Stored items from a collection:
----

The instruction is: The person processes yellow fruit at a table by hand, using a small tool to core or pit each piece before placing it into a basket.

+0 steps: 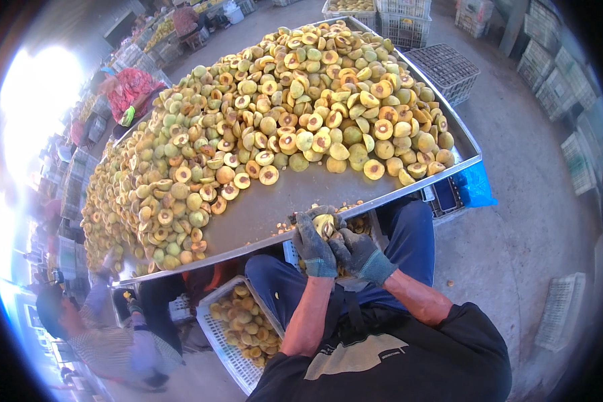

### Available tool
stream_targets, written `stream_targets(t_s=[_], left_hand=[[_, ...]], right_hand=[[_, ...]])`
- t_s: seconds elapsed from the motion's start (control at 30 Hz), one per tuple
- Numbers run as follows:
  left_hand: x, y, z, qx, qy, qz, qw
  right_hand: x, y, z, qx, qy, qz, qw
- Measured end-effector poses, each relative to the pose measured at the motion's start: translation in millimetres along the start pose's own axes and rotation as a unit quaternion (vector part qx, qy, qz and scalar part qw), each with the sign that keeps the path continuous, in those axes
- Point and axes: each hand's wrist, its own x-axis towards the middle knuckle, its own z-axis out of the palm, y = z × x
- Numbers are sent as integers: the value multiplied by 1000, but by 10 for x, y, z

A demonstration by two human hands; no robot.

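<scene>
Both my hands wear dark grey work gloves and meet at the near edge of a metal-rimmed table (268,208). My left hand (312,244) is closed around a yellow-green stone fruit (325,226). Against the fruit's right side, my right hand (363,253) has its fingers curled; what they grip is hidden. A large heap of halved stone fruit (301,120) covers much of the tabletop, some halves showing reddish-brown centres. Small fruit scraps (285,228) lie along the edge by my hands. Below my hands, a crate (290,254) is partly hidden by my arms and legs.
A white crate (214,335) of fruit halves stands by my left leg. At the lower left a co-worker (114,335) sits at the table; another person in red (130,94) is across it. A blue bag (474,184) hangs at the right corner. Stacked crates (549,74) line the right side.
</scene>
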Motion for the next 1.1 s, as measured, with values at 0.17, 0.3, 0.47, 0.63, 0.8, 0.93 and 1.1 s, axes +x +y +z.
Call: stream_targets(t_s=[0.17, 0.3, 0.47, 0.63, 0.8, 0.93, 1.1], left_hand=[[36, 17, -1, 14, 2, -12, 1000], [40, 26, 43, -13, -15, -5, 1000], [8, 58, 34, -15, -19, -35, 999], [60, 64, -7, -56, -42, -48, 996], [88, -4, -71, -38, -75, 3, 996], [78, -20, -94, -40, -62, -2, 997], [70, 3, -119, -17, -54, 14, 998]], right_hand=[[-14, 48, 29, -16, -7, 35, 999], [41, -42, 6, 1, 42, 16, 999], [24, -70, -36, -49, 20, 38, 998], [39, -48, 9, -52, 44, 8, 998], [61, -72, 22, -20, 48, -4, 999], [88, -205, -33, -36, 23, 41, 998], [108, -191, -29, 39, 13, -13, 999]])
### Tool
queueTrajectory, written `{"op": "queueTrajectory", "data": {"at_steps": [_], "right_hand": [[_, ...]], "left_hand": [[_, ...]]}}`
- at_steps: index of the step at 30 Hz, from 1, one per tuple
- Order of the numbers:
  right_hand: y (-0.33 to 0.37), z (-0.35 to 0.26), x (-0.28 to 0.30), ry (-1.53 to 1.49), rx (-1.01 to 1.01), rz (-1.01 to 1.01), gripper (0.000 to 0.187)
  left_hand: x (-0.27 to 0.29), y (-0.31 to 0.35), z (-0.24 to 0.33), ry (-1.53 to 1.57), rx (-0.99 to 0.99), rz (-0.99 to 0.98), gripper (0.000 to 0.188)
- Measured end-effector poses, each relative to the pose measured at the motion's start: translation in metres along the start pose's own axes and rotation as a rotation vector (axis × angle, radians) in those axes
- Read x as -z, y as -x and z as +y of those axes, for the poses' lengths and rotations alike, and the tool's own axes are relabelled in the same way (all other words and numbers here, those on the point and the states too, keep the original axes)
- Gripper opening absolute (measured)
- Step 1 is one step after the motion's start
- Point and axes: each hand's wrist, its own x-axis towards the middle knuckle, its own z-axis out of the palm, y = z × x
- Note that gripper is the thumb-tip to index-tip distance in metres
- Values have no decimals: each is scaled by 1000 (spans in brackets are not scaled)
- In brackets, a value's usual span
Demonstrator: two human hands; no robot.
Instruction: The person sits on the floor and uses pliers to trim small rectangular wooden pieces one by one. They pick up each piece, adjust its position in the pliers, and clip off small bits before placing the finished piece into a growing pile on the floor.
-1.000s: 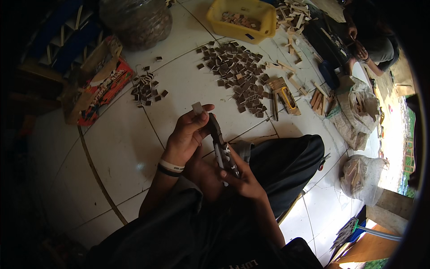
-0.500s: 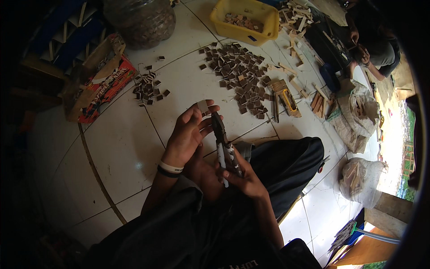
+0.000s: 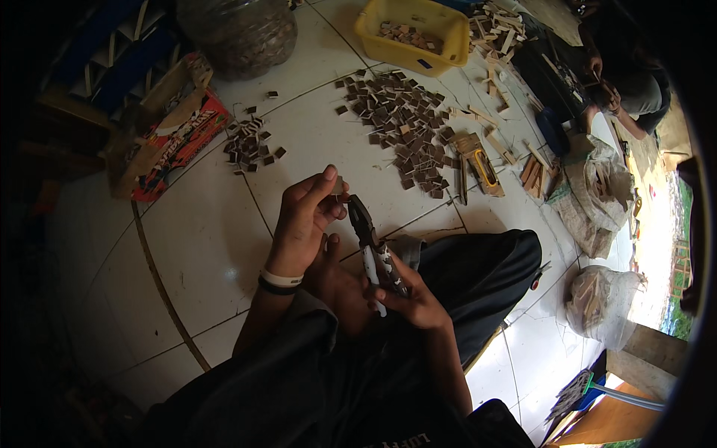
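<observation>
Between the thumb and fingers of my left hand (image 3: 305, 216) is a small square tile (image 3: 337, 186), held up over the floor. My right hand (image 3: 409, 297) is wrapped round the white-and-dark handles of a pair of pliers (image 3: 367, 231). The dark jaws of the pliers point up and away, close beside the tile and my left fingertips; whether they touch it I cannot tell. Ahead on the floor lies a wide pile of small brown square pieces (image 3: 403, 127), some with thin pins sticking out. To the left is a smaller heap of similar pieces (image 3: 248, 147).
A yellow tub (image 3: 411, 56) with square pieces stands at the back, beside wood offcuts (image 3: 497, 30). A yellow-and-black cutter (image 3: 487, 170) lies right of the pile. Cardboard box (image 3: 175, 142) and clear bag (image 3: 237, 37) stand left; sacks (image 3: 594, 190) and a co-worker's hands (image 3: 609, 93) are right.
My left thumb has swung upright against the tile and the fingers have curled in. The tile has turned and dropped slightly. The plier jaws have shifted a little down and left.
</observation>
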Motion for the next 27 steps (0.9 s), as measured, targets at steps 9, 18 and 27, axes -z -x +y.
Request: {"op": "queueTrajectory", "data": {"at_steps": [9, 18, 27], "right_hand": [[2, 7, 11, 28, -36, 0, 80], [-1, 3, -4, 66, -38, 229, 75], [10, -31, -25, 35, -194, 292, 75]], "left_hand": [[-7, 1, -4, -73, -125, 50, 33], [-6, -1, -9, -280, -323, 73, 32], [-9, -1, -14, -429, -294, 14, 29]]}}
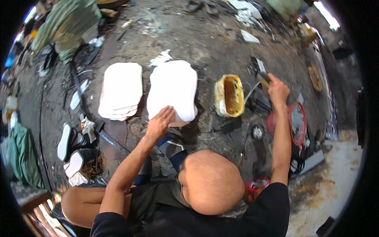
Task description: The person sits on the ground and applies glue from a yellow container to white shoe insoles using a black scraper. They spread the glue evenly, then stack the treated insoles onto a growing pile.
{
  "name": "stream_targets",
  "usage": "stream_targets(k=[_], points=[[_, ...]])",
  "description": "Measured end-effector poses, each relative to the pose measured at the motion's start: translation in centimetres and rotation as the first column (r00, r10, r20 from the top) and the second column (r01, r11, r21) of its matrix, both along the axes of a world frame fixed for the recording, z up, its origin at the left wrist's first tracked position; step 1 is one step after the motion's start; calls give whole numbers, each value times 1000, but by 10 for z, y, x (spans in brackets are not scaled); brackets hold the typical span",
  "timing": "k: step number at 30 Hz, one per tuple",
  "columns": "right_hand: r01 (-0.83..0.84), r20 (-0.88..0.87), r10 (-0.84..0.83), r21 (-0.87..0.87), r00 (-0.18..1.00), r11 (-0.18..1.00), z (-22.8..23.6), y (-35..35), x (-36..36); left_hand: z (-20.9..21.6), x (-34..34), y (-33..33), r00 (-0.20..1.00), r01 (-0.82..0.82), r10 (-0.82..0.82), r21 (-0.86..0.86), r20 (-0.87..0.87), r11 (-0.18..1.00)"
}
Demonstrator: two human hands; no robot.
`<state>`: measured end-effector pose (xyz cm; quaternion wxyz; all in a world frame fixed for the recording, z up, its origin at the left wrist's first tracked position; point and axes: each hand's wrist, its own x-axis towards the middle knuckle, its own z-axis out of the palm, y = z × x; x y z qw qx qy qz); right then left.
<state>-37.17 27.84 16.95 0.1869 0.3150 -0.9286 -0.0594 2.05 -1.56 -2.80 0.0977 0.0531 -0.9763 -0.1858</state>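
My left hand point(161, 121) lies with its fingers stretched over the near edge of a thick stack of white sheets with rounded corners point(172, 89). To its left is a second, lower stack of similar white pieces point(121, 87), fanned a little at the near end. At the right, my right hand point(278, 91) is closed round a tool with a dark handle point(265, 78); a pale flat piece shows beyond it, and its exact kind is unclear. Between my hands stands a yellowish tub point(218, 96) holding brown liquid, its rim crusted.
Red plastic baskets point(297, 123) stand below my right hand, beside a small round container point(257, 132). White-soled shoes point(65, 142) lie at the left near a dark bar point(112, 142). Scraps litter the dark floor point(177, 39). Green cloth point(67, 23) is heaped at the far left.
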Motion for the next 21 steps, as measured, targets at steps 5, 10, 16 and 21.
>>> stream_targets(k=[5,10,16,21], points=[[-182,251,346,-507,904,843,40,-147,28,6,0,5,998,-52,52,-22,-24,998],[29,617,472,-626,630,780,-74,-253,96,-6,-1,21,989,-118,120,25,-86,993],[-6,584,115,-185,803,983,-126,-292,189,-1,11,19,989,-124,132,102,-73,987],[-587,542,498,-11,677,810,-120,-371,153,-4,2,9,989,-62,80,149,-125,987]])
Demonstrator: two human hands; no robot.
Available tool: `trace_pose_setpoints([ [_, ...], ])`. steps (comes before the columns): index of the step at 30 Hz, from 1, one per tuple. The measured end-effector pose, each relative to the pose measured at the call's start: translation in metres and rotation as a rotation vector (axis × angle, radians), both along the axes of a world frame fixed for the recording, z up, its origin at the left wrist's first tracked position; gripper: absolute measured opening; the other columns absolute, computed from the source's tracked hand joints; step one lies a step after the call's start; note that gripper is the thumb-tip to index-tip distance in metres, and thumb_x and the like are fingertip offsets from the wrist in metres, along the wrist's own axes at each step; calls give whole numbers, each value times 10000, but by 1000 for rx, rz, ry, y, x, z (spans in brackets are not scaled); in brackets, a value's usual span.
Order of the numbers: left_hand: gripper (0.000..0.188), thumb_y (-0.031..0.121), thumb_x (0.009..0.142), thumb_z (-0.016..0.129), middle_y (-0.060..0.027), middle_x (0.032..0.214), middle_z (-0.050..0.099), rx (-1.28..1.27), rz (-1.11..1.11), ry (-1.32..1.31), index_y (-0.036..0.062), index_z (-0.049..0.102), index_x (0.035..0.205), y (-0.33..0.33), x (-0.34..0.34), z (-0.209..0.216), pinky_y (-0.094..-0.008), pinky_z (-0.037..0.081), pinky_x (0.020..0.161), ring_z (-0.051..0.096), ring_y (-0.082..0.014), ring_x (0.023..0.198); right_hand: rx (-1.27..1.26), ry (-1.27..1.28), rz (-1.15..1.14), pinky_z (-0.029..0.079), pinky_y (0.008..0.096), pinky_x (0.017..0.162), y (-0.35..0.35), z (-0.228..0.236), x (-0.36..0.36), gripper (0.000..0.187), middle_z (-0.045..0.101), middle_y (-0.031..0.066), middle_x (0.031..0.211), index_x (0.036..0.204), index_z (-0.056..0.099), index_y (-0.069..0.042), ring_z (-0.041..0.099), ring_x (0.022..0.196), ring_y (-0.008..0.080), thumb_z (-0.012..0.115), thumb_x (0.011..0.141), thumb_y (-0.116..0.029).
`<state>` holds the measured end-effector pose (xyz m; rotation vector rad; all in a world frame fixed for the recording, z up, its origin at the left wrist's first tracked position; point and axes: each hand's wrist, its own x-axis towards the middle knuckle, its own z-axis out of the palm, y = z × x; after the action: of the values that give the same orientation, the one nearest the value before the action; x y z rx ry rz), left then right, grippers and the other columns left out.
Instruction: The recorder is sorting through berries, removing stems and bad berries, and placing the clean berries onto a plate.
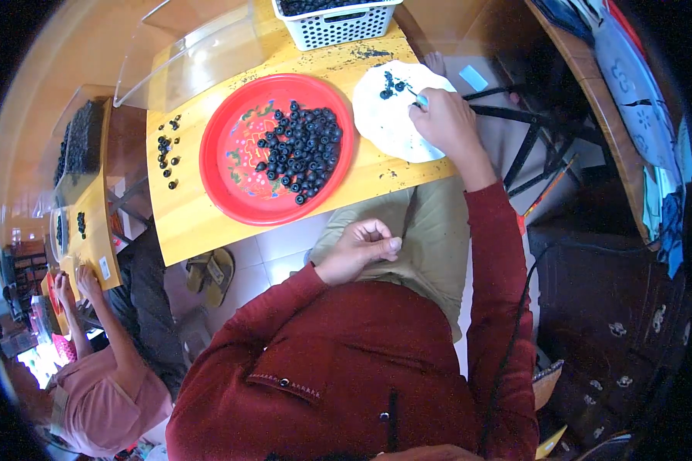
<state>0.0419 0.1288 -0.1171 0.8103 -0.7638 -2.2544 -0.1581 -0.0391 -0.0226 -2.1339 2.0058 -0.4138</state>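
My right hand (447,123) is closed over the white plate (392,132) with a wavy rim, at the right of the table. A small light-blue thing (421,100) shows at its fingertips; its kind I cannot make out. Beside it on the plate lie a few dark round pieces (385,94) and dark bits. My left hand (361,250) is above my lap, fingers curled and thumb pressed to them; whatever is inside, if anything, is hidden. Left of the white plate stands a red round tray (215,165) with a printed pattern, its right half heaped with dark, glossy, bead-like balls (307,150).
A white perforated basket (338,31) of dark pieces stands at the table's far edge. Several loose balls (163,146) lie on the yellow table (184,230) at left, near a clear plastic sheet (192,61). Another person (108,384) works at a table further left. Slippers (211,273) lie below.
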Motion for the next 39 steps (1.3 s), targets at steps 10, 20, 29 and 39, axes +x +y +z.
trace_pose_setpoints([
  [10,148,129,903,685,17,754,616,-264,-1,-158,69,573,827,7,-7,2,-201,469,643,560,-38,695,2,-93,51,505,488,844,12,6,1,276,674,222,989,973,677,-41,647,943,399,632,818,-265],
  [20,152,122,896,692,10,746,617,-390,24,-202,60,571,829,12,-10,12,-204,469,632,560,-40,686,38,-26,37,516,491,810,28,7,-4,259,680,220,955,966,678,-38,654,908,405,639,825,-252],
  [29,183,82,941,603,-34,931,631,-273,347,13,32,582,1116,9,-16,55,-280,566,755,627,-119,831,-14,-655,105,511,336,632,131,24,-2,279,681,182,762,884,673,2,670,672,230,774,755,-225],
  [39,158,52,919,622,-93,1016,678,-231,214,147,12,630,1071,19,-18,57,-284,558,807,655,-153,920,-43,-817,131,540,355,725,210,10,5,286,682,213,938,1049,658,26,695,835,319,711,786,-74],
])
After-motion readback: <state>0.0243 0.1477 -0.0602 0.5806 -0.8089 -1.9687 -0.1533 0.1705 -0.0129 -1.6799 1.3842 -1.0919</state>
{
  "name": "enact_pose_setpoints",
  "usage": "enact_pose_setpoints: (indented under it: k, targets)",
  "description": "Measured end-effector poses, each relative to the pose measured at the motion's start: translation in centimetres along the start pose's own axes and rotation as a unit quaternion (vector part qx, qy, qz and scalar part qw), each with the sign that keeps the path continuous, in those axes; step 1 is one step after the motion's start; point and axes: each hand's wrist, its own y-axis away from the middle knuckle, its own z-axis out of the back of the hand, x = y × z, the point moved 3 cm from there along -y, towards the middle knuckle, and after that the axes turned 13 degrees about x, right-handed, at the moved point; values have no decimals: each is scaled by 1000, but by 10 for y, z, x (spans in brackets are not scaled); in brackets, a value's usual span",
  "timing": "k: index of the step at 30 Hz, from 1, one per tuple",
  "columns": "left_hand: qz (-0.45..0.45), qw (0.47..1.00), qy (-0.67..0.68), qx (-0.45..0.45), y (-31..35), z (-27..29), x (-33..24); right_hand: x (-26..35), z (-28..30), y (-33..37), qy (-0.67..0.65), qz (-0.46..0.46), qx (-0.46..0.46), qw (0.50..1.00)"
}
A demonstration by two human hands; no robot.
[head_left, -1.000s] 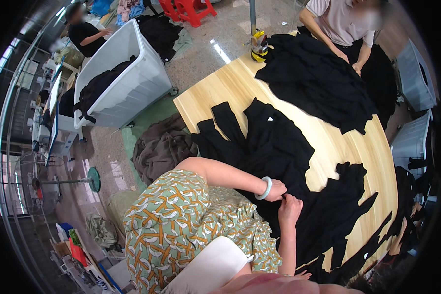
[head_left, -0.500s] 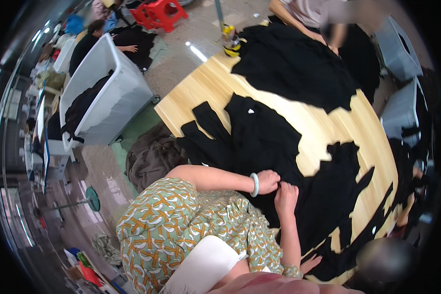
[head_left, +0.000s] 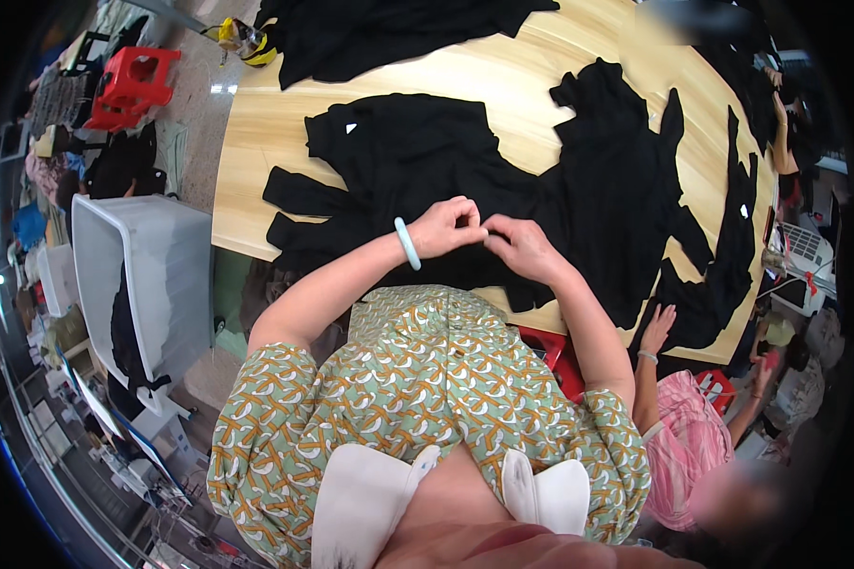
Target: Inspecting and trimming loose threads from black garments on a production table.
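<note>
My left hand (head_left: 445, 229), with a pale bangle (head_left: 407, 244) at the wrist, is closed in a pinch. My right hand (head_left: 525, 250) pinches too, its fingertips meeting those of the left. Whatever lies between them is too small to make out. Both hands are over the lower part of a black knitted garment (head_left: 408, 142) spread on the table, with a small white tag near its left end. Another black garment (head_left: 605, 180) lies just to the right, its edge against the first.
The pale wooden table (head_left: 522, 90) bears more black garments (head_left: 389, 38) at the far side. A co-worker's hand (head_left: 659, 328) rests on black cloth at the right. A white wheeled bin (head_left: 166, 275) stands at the left, with red stools (head_left: 133, 85) beyond.
My view has swung, so the table and garments sit differently in it and the co-worker at right shows more. My two hands stay fingertip to fingertip over the black garment.
</note>
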Motion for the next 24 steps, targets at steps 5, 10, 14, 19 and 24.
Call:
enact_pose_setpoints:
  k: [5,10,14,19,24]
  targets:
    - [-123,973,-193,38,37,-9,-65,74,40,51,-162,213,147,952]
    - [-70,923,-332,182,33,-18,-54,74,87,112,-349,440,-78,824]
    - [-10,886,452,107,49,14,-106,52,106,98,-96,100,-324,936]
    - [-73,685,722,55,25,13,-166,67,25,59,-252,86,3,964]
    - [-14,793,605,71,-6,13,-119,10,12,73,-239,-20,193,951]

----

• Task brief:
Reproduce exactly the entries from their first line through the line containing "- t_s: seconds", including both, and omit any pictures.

• Your response:
The instruction is: The person processes yellow fruit at a table by hand, using a small tool to core or pit each piece before placing it into a basket.

+0 steps: 

### Available tool
stream_targets, written `stream_targets(t_s=[_], left_hand=[[_, ...]], right_hand=[[_, ...]])`
- t_s: seconds elapsed from the motion's start (control at 30 Hz), one per tuple

This completes the required output.